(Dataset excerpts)
========

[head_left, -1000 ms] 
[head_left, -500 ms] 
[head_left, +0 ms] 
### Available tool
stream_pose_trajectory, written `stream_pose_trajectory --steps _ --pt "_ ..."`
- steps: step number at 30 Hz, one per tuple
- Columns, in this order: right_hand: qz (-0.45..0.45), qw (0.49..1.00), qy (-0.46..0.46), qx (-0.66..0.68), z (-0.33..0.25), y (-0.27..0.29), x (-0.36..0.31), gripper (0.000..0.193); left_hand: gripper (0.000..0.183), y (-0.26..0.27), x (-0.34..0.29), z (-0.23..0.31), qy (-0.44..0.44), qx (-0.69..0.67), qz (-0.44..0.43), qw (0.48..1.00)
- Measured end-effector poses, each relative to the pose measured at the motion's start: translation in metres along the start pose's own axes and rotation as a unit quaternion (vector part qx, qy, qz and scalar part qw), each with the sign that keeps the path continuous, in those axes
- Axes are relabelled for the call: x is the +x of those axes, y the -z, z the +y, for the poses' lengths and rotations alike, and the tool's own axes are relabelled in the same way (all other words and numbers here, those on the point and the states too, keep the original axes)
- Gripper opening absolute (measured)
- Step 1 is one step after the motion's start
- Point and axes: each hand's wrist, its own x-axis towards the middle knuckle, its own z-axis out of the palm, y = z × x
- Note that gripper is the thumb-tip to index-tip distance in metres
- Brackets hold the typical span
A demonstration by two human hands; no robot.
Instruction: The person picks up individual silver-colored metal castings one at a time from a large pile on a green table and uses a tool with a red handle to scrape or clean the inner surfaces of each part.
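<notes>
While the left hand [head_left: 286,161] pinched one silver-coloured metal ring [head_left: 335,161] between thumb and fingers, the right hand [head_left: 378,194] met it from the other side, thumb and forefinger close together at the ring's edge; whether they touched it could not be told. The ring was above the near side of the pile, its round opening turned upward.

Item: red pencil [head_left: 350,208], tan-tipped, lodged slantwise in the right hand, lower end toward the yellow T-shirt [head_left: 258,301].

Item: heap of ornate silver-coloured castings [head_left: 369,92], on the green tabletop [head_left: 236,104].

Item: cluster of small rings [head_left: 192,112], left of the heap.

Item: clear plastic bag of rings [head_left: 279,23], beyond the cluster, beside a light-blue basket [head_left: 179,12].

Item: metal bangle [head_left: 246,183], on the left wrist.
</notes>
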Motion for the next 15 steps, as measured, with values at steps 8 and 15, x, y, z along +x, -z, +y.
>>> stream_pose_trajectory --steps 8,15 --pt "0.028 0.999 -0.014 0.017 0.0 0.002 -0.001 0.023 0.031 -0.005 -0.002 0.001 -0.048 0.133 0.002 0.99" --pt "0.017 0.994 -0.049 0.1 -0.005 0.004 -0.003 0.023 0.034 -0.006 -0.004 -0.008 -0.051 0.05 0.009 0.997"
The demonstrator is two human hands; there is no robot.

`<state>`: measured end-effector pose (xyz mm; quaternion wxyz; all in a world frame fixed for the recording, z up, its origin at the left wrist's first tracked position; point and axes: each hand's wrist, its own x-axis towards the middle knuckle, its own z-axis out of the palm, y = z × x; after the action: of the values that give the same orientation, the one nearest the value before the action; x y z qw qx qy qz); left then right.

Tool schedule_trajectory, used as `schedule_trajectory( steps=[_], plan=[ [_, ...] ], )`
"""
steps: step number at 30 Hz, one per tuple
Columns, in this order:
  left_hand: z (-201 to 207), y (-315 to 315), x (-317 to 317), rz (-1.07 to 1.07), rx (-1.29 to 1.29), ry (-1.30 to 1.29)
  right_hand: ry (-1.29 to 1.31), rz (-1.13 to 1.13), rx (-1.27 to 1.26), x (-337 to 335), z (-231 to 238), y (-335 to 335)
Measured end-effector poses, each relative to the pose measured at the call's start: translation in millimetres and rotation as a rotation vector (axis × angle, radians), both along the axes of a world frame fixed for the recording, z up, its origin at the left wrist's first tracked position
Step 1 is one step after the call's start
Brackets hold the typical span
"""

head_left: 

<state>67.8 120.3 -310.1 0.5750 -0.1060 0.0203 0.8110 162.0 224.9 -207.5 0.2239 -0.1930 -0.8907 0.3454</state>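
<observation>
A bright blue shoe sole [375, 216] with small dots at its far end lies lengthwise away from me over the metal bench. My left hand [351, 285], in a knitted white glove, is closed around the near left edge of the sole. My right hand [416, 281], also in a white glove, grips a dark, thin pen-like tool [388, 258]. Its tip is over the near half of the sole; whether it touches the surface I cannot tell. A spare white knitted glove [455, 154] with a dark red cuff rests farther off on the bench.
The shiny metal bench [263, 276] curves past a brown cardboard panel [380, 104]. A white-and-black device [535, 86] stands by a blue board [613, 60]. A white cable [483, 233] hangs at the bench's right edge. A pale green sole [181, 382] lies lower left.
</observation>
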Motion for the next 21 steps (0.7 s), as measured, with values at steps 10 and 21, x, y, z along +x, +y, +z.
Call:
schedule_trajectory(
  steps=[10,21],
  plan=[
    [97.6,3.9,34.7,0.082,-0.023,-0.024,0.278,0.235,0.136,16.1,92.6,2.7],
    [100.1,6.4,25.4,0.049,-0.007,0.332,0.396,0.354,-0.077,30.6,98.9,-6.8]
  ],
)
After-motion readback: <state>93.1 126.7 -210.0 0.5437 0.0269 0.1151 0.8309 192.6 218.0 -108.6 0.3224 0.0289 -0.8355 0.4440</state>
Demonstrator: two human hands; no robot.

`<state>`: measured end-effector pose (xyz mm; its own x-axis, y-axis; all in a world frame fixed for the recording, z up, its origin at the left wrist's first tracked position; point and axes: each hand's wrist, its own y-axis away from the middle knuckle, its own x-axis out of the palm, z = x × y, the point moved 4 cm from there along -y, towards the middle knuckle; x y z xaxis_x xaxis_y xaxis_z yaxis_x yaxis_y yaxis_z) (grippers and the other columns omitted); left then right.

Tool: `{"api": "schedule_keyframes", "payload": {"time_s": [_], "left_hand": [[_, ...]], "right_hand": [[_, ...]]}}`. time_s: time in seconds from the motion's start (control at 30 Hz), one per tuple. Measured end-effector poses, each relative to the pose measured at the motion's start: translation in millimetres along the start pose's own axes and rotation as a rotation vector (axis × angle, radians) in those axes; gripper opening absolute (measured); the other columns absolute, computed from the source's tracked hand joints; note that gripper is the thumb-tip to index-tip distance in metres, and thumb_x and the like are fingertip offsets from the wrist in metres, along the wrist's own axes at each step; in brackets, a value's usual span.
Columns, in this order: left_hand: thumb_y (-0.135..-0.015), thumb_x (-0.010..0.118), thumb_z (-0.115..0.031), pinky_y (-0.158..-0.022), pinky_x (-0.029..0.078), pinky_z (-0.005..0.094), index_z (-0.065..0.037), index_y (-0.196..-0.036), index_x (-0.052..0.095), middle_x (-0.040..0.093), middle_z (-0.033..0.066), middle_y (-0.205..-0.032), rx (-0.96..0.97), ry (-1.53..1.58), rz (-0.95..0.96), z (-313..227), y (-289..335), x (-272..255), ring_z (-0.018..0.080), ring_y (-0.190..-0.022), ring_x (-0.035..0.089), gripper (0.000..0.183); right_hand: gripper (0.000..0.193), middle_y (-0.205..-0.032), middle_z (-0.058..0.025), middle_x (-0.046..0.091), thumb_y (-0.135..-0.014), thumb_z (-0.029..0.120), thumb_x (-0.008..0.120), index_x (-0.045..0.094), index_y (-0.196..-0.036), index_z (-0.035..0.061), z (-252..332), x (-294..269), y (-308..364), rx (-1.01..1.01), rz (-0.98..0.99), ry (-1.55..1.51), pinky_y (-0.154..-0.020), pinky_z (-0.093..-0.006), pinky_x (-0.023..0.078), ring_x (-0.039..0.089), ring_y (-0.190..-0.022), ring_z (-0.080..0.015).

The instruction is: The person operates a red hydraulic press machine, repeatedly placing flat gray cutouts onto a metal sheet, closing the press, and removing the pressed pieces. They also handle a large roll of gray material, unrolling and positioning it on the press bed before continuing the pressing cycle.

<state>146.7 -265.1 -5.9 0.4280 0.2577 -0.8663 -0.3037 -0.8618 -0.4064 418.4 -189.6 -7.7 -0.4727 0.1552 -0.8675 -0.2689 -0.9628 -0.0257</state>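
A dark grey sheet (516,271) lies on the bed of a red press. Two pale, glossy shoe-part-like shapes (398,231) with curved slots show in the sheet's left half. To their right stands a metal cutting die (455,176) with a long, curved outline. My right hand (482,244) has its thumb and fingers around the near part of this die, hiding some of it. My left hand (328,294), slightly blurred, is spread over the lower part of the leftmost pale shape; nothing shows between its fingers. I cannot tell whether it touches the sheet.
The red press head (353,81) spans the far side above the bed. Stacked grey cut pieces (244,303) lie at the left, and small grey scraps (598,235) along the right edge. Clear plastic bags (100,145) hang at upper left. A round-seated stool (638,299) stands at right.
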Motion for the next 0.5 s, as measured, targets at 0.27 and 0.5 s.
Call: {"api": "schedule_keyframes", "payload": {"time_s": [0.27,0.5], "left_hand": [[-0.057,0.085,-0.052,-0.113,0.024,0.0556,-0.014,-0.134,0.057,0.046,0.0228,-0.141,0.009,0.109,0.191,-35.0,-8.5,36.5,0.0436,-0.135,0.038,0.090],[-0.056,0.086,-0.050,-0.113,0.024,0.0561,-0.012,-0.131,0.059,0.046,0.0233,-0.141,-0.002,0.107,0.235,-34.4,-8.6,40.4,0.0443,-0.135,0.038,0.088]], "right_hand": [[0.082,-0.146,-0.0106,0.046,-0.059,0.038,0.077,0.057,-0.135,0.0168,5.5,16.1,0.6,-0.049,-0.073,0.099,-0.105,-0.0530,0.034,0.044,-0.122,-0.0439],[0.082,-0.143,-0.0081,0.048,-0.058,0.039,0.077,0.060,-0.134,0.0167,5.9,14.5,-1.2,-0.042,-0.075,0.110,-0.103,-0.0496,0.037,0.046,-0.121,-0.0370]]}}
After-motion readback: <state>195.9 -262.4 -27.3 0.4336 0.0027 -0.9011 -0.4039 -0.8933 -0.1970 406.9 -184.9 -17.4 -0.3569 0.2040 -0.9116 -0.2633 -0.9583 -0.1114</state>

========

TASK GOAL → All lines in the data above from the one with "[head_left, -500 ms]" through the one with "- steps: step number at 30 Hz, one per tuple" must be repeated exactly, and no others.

SOLVED EXERCISE →
[head_left, -500 ms] 
[head_left, +0 ms] 
### Available tool
stream_pose_trajectory, written `stream_pose_trajectory --steps _ --pt "_ ..."`
- steps: step number at 30 Hz, one per tuple

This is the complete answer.